Time is brain. That phrase has become a well-known rallying cry to waste no time in the treatment of stroke patients.

The quicker medical care is given, the more lives are saved and the less disability people suffer. What many do not know is that this phrase also applies to cases of epilepsy where EEG techs become a vital part of the fast-acting team.

That was a major message in a talk given by Leisha Osburn at the recent annual meeting of ASET–the Neurodiagnostic Society.

“I grew up in EEG hearing many times, ‘It can wait until tomorrow,’” said Osburn, who has been an EEG tech for many years and is now pursuing a Ph.D. studying the use of EEG in the emergency room. “There is never a STAT EEG. We don’t really know that it hurts patients to have seizures or be in status.’”

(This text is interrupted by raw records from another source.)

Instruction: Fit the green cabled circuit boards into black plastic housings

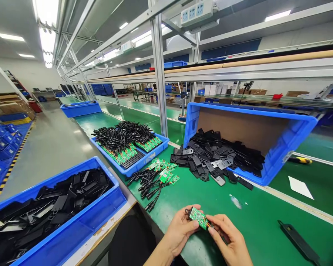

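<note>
Near the front edge of the green bench, both my hands hold a small green circuit board (199,218) seated in a black plastic part. My left hand (180,231) grips it from the left, fingers curled round it. My right hand (227,240) pinches its right end, where coloured wires show. Just beyond lies a loose pile of green boards with black cables (155,179). A blue bin tipped on its side (291,138) spills black plastic housings (216,157) onto the bench.
A shallow blue tray (152,155) holds several boards with black cables. A blue bin of black parts (72,229) stands at my left. A black housing (298,242) and a white paper (300,187) lie to the right. A metal post (159,74) rises behind.
</note>
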`<state>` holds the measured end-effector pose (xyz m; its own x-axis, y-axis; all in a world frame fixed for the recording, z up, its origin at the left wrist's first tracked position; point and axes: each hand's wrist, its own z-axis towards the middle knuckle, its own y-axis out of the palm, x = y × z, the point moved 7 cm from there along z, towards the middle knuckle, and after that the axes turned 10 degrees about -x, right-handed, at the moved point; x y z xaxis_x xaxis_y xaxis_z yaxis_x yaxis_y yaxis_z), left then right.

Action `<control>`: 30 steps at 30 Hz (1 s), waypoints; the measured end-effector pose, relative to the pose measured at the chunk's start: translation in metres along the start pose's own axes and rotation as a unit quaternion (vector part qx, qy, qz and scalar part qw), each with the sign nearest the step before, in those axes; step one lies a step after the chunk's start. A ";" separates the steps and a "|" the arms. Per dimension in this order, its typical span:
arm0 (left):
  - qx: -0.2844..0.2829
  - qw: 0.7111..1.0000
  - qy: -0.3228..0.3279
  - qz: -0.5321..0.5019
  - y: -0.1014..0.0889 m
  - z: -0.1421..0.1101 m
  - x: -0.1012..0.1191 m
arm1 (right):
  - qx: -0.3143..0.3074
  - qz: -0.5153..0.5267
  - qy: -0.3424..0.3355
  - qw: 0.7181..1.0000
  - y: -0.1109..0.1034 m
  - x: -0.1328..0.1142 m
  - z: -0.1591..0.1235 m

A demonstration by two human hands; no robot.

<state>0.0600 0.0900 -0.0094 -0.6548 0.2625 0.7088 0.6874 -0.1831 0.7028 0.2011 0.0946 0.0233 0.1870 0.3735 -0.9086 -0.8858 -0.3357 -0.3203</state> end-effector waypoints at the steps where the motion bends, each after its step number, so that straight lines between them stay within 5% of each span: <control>1: -0.004 1.000 0.002 -0.012 0.002 0.000 -0.001 | -0.005 -0.010 -0.011 1.000 0.001 -0.003 0.000; 9: -0.020 0.999 0.019 -0.021 0.006 0.001 -0.008 | -0.005 -0.122 -0.069 0.990 0.006 -0.010 0.000; 14: 0.057 0.998 0.028 -0.003 0.001 0.001 -0.015 | -0.023 -0.128 -0.085 0.988 0.018 0.002 -0.005; 21: 0.103 0.993 0.046 0.024 -0.001 0.000 -0.014 | -0.005 -0.040 0.086 0.995 0.018 0.036 -0.010; 25: 0.107 0.992 0.059 0.045 -0.001 -0.001 -0.011 | -0.087 -0.012 0.167 0.982 0.030 0.048 -0.011; 30: 0.087 0.991 0.060 0.083 0.003 -0.001 -0.007 | -0.084 0.016 0.174 0.981 0.031 0.046 -0.010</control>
<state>0.0664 0.0863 -0.0119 -0.5534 0.1265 0.8232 0.8259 -0.0450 0.5621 0.1867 0.0934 -0.0313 0.3189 0.0523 -0.9464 -0.8168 -0.4913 -0.3024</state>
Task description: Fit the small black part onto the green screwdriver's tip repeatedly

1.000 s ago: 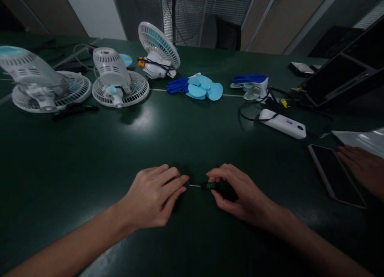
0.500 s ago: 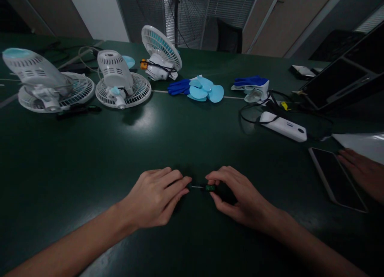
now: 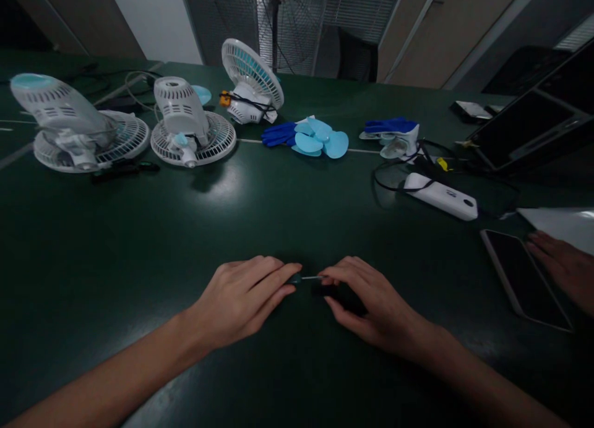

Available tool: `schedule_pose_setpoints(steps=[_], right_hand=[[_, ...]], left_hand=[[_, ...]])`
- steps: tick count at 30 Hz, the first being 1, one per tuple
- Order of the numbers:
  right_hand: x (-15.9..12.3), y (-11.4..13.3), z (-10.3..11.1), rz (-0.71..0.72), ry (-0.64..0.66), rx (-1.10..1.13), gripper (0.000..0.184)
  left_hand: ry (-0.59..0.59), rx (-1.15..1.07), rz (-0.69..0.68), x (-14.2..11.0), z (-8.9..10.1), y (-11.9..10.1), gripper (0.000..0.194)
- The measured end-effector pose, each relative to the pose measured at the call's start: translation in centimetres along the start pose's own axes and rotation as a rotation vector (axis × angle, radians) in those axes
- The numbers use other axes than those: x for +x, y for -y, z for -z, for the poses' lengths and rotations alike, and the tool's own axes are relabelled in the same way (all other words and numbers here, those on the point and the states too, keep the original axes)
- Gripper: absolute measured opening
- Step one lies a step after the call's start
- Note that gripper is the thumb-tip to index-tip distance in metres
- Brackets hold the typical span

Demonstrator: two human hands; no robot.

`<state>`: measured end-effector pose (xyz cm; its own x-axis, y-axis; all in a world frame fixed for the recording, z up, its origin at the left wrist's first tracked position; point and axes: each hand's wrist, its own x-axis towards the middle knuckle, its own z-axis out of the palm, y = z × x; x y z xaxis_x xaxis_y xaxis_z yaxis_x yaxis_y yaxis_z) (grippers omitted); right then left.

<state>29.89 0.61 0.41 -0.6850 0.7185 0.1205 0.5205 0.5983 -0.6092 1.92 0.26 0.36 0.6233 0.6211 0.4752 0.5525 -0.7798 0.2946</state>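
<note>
At the table's near middle, my left hand pinches the dark teal handle of a small screwdriver. Its thin metal shaft points right, and its end meets the fingertips of my right hand. Between the right thumb and forefinger is a small black piece; its shape is mostly lost in the shade. Whether the shaft touches this piece, I cannot tell.
White fan bodies stand at the back left. Blue fan blades and gloves lie farther back. On the right are a white power strip, a tablet-like device and another person's hand.
The screwdriver and my left hand have shifted slightly up and right. The shaft now ends at my right fingertips, above the black piece; the green face that showed there is out of sight.
</note>
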Motion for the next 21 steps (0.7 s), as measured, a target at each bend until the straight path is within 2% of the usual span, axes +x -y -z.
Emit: schedule_pose_setpoints(steps=[6,10,13,18,21], right_hand=[[0.1,-0.2,0.1,0.076,0.018,-0.165,0.031],[-0.2,-1.5,1.3,0.058,-0.004,-0.293,0.027],[-0.8,-4.2,2.9,-0.050,-0.071,-0.370,0.031],[-2.8,-10.8,6.2,-0.287,-0.205,-0.553,0.034],[-4.0,-13.7,8.0,-0.414,-0.283,-0.672,0.041]], left_hand=[[0.001,0.025,0.021,0.0,0.0,-0.1,0.034],[-0.012,0.025,0.033,0.0,0.1,-0.1,0.033],[-0.006,0.018,0.028,0.1,0.1,-0.1,0.034],[-0.012,0.014,0.016,0.0,0.1,0.0,0.034],[-0.012,0.015,0.013,-0.1,0.1,0.0,0.034]])
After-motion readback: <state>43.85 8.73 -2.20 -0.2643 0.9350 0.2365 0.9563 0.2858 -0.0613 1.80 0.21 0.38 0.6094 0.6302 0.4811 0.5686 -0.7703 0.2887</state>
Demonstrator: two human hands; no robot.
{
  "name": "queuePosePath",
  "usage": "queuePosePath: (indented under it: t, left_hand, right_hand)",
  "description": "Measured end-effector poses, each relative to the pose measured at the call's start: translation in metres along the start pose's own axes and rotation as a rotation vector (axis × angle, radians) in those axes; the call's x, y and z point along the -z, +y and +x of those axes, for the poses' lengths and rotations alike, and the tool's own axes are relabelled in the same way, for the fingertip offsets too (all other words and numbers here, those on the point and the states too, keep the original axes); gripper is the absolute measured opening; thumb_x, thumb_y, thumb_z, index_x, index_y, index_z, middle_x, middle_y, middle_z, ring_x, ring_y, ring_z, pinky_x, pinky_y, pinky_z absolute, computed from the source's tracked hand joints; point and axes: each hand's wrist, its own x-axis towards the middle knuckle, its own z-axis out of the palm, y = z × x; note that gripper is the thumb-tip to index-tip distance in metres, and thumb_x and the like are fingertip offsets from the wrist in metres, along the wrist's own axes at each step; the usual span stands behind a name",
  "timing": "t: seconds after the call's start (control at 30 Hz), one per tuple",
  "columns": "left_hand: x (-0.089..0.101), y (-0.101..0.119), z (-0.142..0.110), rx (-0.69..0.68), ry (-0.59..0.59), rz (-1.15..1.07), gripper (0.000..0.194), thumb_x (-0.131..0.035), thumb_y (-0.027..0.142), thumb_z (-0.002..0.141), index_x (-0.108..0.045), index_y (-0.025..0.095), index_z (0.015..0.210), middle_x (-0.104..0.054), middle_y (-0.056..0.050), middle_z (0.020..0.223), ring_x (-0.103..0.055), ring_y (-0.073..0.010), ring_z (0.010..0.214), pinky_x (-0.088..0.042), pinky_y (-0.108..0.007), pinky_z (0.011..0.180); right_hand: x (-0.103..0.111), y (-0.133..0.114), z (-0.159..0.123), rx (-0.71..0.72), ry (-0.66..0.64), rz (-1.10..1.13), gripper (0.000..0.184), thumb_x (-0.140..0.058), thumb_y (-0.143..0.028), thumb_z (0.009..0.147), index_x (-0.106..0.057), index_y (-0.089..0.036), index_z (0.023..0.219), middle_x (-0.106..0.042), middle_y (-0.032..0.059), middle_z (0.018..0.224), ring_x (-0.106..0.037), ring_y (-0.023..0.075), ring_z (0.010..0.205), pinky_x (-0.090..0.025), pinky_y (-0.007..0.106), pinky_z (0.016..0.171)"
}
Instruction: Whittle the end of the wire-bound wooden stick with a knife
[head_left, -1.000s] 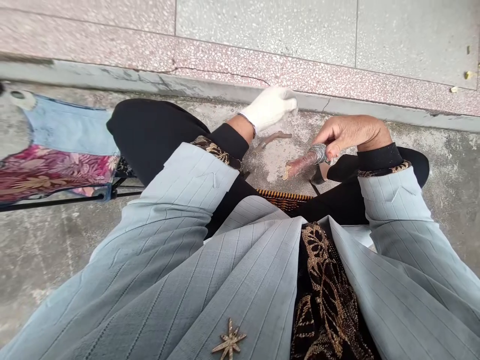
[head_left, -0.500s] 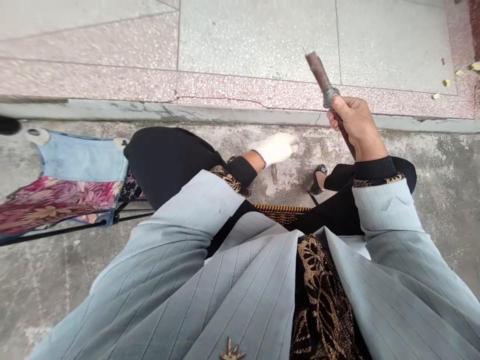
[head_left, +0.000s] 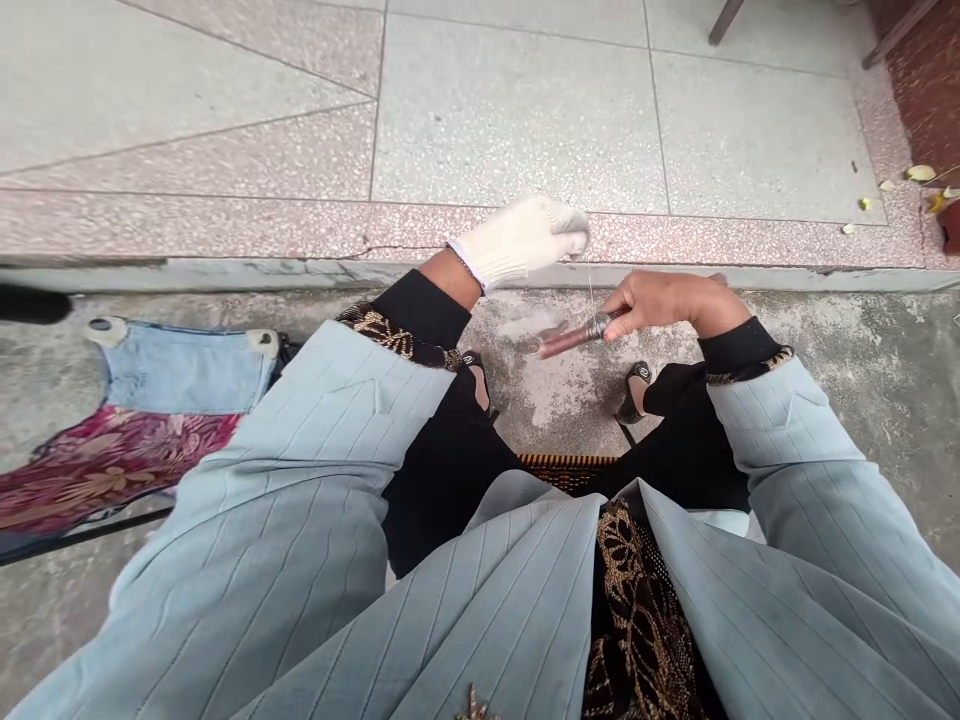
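My right hand point(head_left: 664, 300), bare, is closed around a brown wooden stick point(head_left: 564, 342). One end of the stick points left, tilted slightly down. Beside my fingers a thin grey strand is wound around it in a tight coil point(head_left: 598, 325). From there a single strand point(head_left: 590, 285) rises to my left hand point(head_left: 525, 240), which wears a white knit glove and is pinched shut on it. I cannot tell whether the strand is wire or thread. Another short brown piece point(head_left: 551, 330) lies on the ground behind the stick, partly hidden.
A raised terrazzo step point(head_left: 480, 232) runs across in front of me. At left stands a folding chair point(head_left: 187, 365) with denim and floral fabric. A woven seat edge point(head_left: 566, 462) shows between my legs. Yellowish leaf bits point(head_left: 921, 173) lie at right, and furniture legs point(head_left: 726, 20) stand farther back.
My left hand has come up from low near the ground, now pulling the strand taut. My right hand has lowered and turned the stick from pointing up and away to pointing left.
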Motion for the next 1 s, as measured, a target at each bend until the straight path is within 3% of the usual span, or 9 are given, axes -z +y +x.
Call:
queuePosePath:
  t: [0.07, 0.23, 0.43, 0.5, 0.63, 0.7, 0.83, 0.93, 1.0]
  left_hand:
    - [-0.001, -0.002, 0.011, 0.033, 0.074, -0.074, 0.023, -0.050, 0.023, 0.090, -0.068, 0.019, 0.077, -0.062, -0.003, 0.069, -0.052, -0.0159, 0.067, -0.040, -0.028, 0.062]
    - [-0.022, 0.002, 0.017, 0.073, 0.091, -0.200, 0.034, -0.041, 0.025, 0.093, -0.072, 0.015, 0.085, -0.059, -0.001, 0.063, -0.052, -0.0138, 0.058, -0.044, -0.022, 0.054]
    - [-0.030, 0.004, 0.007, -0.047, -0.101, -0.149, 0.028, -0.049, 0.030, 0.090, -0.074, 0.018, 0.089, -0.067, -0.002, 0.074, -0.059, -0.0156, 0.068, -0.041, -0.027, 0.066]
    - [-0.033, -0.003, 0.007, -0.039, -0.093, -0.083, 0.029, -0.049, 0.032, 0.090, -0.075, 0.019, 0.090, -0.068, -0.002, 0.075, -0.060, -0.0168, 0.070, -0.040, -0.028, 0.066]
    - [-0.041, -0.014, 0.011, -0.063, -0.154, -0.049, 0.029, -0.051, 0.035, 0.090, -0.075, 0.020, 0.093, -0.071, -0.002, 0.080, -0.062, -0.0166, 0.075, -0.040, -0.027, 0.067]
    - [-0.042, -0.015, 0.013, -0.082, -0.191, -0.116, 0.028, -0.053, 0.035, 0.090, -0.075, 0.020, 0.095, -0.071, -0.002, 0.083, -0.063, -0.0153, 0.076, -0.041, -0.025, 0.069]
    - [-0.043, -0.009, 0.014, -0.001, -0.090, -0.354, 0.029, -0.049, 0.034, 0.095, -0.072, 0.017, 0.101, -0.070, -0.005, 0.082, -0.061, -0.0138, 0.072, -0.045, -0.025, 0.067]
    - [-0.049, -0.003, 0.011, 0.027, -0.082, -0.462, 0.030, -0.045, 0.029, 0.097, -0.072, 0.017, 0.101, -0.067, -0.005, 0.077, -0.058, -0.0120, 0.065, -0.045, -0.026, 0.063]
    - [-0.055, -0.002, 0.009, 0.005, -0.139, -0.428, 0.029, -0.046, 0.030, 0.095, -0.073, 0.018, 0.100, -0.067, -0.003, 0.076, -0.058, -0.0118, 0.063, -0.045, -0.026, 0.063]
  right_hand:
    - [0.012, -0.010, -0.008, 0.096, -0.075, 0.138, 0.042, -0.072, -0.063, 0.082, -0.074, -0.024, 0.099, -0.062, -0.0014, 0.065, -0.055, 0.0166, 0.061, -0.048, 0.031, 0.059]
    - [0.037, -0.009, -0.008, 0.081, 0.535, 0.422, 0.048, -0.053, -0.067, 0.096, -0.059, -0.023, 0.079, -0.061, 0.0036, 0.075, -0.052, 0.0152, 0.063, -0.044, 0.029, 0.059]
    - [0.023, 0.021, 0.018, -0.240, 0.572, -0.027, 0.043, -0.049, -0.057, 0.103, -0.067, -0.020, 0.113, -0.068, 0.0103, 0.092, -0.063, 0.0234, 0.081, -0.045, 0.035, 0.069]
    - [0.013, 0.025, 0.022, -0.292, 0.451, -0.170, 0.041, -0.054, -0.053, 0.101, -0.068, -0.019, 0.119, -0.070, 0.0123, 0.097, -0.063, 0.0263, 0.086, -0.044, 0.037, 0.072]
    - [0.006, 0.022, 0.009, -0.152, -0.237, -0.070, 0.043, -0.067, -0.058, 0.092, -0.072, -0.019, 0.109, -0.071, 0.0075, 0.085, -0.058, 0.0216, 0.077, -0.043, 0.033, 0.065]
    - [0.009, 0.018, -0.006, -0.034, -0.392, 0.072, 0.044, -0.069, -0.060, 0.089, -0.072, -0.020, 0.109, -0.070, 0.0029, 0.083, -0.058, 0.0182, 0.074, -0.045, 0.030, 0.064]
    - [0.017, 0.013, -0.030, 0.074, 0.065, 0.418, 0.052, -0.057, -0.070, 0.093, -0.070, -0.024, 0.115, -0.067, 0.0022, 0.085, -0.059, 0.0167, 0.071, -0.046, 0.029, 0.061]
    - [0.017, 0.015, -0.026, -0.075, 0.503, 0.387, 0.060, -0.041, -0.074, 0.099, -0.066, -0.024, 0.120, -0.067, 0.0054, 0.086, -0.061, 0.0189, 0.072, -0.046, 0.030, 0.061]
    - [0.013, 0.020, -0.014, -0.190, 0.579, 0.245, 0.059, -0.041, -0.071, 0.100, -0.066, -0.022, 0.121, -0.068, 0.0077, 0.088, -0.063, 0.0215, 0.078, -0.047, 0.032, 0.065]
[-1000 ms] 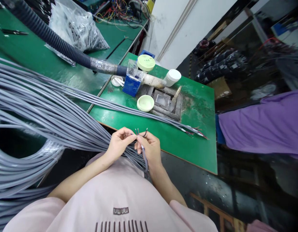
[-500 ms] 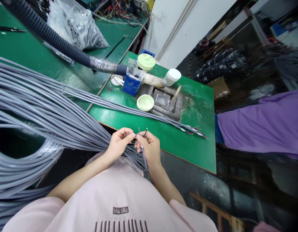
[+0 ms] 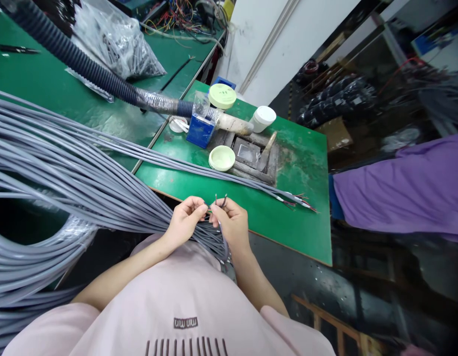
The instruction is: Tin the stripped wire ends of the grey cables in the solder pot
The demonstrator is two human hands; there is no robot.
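Note:
My left hand (image 3: pixel 185 220) is closed in a pinch on the thin wires at a cable's end. Opposite it, my right hand (image 3: pixel 231 222) grips the same grey cable (image 3: pixel 224 242), whose dark thin wires (image 3: pixel 224 200) stick up past the fingers. The fingertips of both hands are close together, just over the table's front edge. Below them hangs a bundle of grey cables (image 3: pixel 208 240), running in from the big coil (image 3: pixel 76 173) at the left. Several more cables lie across the table with stripped ends (image 3: pixel 288 201) showing red and dark wires.
On the green table (image 3: pixel 299 232) stand a blue box (image 3: pixel 200 131), a pale green dish (image 3: pixel 222 158), a white tub (image 3: pixel 263 118) and a grimy square frame (image 3: pixel 251 153). A ribbed hose (image 3: pixel 114 84) crosses above. At the right is a purple sleeve (image 3: pixel 399 188) of another person.
Both hands stay almost in place. My right hand has shifted very slightly right, and a little more coloured wire shows between the fingertips.

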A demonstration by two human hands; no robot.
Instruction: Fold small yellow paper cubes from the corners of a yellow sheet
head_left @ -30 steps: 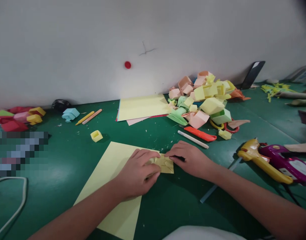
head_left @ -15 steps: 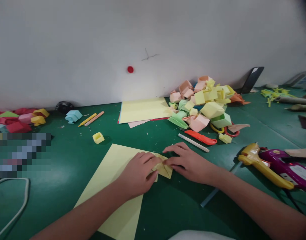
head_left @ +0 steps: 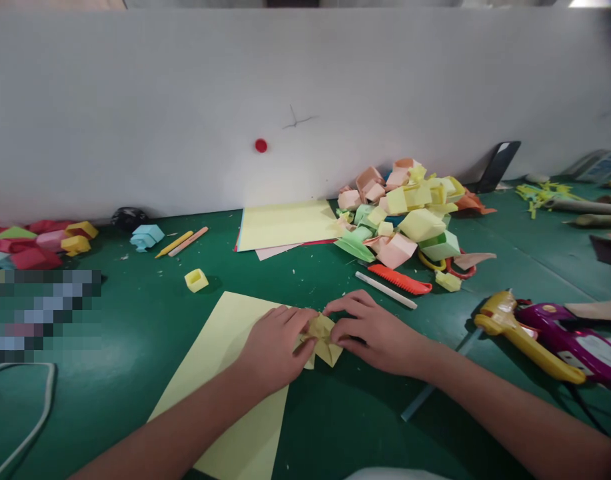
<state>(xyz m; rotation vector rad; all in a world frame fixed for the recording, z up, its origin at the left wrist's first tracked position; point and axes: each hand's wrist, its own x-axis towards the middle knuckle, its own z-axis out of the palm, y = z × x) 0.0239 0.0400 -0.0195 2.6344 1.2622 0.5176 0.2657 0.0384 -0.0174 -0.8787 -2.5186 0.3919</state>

That has changed. Research over the last 10 years has shown that seizures are independently associated with morbidity and mortality, said Osburn who pointed to a study published in 2020 in the journal Pediatric Emergency Medicine Practice.

This study provides advice on managing seizures in neonates in the emergency room. Neonatal seizures are associated with high morbidity and mortality, the researchers note, but “they can be difficult to diagnose because they often present with subtle signs and symptoms.”

For this reason, it is critical to provide a STAT EEG – it’s by EEG that most of these cases are definitively diagnosed, providing information essential to treatment. Stopping the seizure as soon as possible, they write, “is important for improved patient outcomes.”

Another condition requiring the quick action of EEG techs is nonconvulsive status epilepticus. Here, seizures that are abnormally prolonged can cause permanent damage to neurons and their networks, as detailed in this 2019 paper.

The problem we are facing now, Osburn says, is that current hospital infrastructure isn’t set up to provide EEG testing as timely as it’s sometimes needed. It takes an average of four hours from when the EEG order is placed to when it is initiated.

“How well does it serve us and serve our patients and our physicians in getting this tool rapidly available for helping bedside diagnosis?” Osburn asks.

Reading a 2017 study done at Boston Children’s Hospital was a turning point for her. The study showed that time to EEG was one of the independent factors that could predict child and infant mortality.

“I read that and I got chills,” she said. “That’s why you’re hearing me talk here today. The bottom line is we know that time is brain for seizures too.”